*** RAW DATA Section Begins ***
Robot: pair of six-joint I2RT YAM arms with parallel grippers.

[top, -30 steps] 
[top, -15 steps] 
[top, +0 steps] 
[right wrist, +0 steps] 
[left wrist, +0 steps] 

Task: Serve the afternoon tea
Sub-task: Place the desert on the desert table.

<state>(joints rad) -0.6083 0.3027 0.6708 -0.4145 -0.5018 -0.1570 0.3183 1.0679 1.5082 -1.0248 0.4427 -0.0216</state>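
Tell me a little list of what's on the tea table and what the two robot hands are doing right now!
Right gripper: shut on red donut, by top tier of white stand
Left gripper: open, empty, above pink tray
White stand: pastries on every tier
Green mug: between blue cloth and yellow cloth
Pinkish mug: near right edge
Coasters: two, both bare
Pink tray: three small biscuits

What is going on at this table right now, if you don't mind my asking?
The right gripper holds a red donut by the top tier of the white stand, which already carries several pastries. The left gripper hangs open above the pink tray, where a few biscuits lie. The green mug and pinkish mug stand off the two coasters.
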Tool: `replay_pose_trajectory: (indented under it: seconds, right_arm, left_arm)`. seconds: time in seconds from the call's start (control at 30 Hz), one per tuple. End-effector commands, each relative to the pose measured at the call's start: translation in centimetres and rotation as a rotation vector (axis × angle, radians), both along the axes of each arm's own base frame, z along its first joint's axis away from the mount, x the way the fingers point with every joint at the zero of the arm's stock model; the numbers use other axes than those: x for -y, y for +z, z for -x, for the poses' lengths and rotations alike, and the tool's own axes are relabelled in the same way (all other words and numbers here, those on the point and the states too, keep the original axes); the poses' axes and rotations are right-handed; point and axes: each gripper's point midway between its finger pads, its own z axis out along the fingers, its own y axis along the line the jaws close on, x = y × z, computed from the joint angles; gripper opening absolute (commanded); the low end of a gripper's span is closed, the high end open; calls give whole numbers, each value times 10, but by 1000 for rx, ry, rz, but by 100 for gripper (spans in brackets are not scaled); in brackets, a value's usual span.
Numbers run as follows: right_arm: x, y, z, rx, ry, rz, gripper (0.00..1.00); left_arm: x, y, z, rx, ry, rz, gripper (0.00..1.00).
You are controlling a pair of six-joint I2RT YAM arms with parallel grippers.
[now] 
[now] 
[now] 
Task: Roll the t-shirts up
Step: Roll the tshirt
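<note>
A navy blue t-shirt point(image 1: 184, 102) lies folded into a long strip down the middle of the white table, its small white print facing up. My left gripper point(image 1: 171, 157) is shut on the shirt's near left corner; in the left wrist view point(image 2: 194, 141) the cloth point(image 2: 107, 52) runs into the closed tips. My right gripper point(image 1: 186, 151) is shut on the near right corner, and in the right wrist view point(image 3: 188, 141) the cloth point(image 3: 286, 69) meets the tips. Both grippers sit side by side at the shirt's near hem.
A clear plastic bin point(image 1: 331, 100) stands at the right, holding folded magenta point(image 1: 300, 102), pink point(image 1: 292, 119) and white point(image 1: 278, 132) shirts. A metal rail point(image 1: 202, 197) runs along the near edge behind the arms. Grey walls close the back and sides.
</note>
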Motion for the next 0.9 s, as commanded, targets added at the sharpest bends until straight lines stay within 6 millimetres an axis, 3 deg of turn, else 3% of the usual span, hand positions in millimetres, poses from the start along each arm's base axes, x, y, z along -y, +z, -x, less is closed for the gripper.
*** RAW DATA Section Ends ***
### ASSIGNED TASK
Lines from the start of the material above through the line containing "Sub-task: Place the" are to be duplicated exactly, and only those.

### EXERCISE OUTPUT
Robot: pair of six-joint I2RT YAM arms with parallel grippers.

[top, -30 steps] 
[top, -15 steps] 
[top, +0 steps] 
[right wrist, +0 steps] 
[left wrist, +0 steps] 

Task: Serve the afternoon tea
Sub-task: Place the desert on the desert table.

No further work is required for this exercise.